Apart from the danger of offering pedagogy an unproved opinion as a fact, it seems poor economy to leave a question in such shape that only the opinion of another eminent man on the opposite side is required to destroy the result you have attained. Precisely this has occurred in the case of Professor Münsterberg’s contributions to educational discussion two years ago. Another eminent man, Professor Dewey, has recently squarely denied what Professor Münsterberg affirmed. It only remains for some equally eminent German professor to rise and declare that his teachers were bad and that they had no professional training, or that his teachers were good and had it, and Professor Münsterberg’s effect is neutralized.

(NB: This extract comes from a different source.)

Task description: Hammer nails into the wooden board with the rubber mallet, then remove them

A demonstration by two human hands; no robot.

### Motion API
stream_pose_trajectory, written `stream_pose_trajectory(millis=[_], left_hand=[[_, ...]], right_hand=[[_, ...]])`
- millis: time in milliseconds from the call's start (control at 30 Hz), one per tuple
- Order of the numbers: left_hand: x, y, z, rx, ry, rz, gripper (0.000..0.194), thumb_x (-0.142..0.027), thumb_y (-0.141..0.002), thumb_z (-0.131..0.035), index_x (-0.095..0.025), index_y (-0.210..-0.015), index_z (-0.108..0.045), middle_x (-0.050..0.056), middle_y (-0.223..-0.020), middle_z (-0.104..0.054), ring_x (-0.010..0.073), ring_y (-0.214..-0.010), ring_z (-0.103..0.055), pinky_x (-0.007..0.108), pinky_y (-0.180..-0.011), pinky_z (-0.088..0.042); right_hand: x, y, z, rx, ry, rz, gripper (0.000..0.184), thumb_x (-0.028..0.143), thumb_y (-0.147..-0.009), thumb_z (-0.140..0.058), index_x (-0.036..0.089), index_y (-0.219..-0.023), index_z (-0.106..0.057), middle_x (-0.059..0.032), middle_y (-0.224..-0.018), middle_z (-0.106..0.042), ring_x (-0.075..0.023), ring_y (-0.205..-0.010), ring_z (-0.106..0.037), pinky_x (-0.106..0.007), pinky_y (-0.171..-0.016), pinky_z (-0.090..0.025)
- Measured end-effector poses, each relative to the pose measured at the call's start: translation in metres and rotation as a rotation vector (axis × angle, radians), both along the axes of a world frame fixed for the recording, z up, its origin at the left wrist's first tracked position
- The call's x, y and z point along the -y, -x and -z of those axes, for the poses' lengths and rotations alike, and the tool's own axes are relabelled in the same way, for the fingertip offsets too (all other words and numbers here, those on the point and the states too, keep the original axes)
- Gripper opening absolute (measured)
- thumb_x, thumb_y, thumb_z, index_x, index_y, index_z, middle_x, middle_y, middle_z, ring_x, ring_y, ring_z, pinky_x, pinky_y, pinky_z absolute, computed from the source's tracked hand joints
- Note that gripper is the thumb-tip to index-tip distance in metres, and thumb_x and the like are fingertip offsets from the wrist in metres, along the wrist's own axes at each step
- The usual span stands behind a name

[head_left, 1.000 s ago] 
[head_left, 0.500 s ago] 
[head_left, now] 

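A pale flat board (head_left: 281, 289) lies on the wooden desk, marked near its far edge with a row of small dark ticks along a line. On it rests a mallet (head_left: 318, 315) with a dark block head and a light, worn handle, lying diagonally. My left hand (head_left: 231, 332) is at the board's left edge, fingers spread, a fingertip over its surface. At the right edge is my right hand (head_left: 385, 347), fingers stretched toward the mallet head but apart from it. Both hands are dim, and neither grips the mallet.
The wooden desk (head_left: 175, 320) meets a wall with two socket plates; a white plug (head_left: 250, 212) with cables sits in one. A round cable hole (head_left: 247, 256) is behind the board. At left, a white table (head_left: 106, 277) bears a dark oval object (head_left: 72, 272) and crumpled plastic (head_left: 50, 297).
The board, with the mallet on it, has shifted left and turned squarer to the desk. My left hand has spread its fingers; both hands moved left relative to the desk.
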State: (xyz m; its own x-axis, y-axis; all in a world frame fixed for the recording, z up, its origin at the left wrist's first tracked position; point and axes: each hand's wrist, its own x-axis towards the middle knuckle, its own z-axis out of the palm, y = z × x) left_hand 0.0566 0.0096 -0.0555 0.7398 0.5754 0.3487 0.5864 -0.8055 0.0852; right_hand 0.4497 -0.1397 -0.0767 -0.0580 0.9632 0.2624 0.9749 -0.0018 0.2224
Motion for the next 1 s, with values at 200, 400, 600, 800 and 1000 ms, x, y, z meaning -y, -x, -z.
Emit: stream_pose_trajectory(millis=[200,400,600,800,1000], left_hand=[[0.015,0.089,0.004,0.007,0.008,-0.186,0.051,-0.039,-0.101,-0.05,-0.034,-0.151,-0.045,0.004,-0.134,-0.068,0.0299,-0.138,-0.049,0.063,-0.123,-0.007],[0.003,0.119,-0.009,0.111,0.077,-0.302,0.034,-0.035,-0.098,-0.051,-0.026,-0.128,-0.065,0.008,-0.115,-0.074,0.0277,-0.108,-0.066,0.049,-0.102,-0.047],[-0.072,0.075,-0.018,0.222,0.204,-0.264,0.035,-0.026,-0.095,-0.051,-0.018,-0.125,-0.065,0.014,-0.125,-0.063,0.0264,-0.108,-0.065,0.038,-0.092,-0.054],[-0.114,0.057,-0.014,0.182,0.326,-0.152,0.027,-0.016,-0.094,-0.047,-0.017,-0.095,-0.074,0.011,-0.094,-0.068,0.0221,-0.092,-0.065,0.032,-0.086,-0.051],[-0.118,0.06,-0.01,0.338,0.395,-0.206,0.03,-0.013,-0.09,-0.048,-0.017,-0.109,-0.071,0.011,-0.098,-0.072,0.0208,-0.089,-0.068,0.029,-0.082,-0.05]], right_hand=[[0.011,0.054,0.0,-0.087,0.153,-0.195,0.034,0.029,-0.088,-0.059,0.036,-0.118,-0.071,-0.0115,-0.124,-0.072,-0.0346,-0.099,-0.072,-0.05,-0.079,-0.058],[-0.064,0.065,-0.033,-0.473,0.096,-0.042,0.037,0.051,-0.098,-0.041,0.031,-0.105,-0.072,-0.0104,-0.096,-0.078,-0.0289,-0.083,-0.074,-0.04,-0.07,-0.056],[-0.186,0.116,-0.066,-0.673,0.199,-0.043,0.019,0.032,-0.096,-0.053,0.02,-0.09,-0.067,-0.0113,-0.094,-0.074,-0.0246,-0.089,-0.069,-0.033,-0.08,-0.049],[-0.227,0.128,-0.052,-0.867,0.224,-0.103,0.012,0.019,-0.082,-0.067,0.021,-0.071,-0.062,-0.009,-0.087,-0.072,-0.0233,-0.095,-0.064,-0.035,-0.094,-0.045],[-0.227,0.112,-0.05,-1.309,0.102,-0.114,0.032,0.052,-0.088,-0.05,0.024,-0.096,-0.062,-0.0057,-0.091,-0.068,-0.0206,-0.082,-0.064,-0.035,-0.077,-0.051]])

Professor Münsterberg’s argument against the elective system is more complex. He regards the elective system as partly a concession to the obvious need of fitting young people earlier for their occupations in life and partly an attempt to use the likes and dislikes of children as a guide to what is good for them. This is a very narrow view. The elective system has been in part the result of the progress of science and the consequent conviction that the scientific study of things and human affairs should be a part of one’s education. The elective system furnished a compromise by which such studies found a place in the college and school curricula. If the student is left to choose among them, instead of having a new prescribed course made out on the basis of modern views of life’s needs, it is partly because they are more easily introduced and retained as electives and partly because there is no agreement as to which studies will be the best to prescribe.

The idea that reformers desire to have a course containing studies good for children and studies not good for them and to trust the scholars’ likes and dislikes to guide them to the former, is absurd. Whether they are right in assuming that what is best for one boy may not be best for another, that his teachers and parents can help him to pick out a course of study better for him than any inflexible course prescribed for all can be, is a question of importance, but one which Professor Münsterberg does not try to answer. Instead, he tells us about his gratitude to his parents and teachers for never letting him neglect his steady toil at prescribed Greek for the pursuits which he himself elected out of school, such as electrical engineering, botany, novel-writing, reading Arabic, writing books on the prehistoric anthropology of West Prussia, etc., etc. Now, this confession about his early life absolves us from paying any further attention to his experience as a lesson to our high-school youths. The youth Münsterberg and the average high-school student do not belong in the same class. For he was evidently an eminent boy as he is an eminent man. We must admit, however, that the rigorous discipline afforded by the prescribed Latin and Greek is evidenced in the present stern moral sense of the professor, who is willing to abandon his chosen and favorite pursuit, laboratory experimentation, and at the call of duty give himself to the hated but necessary tasks of writing philosophical disquisitions, political discussions and articles on school reform.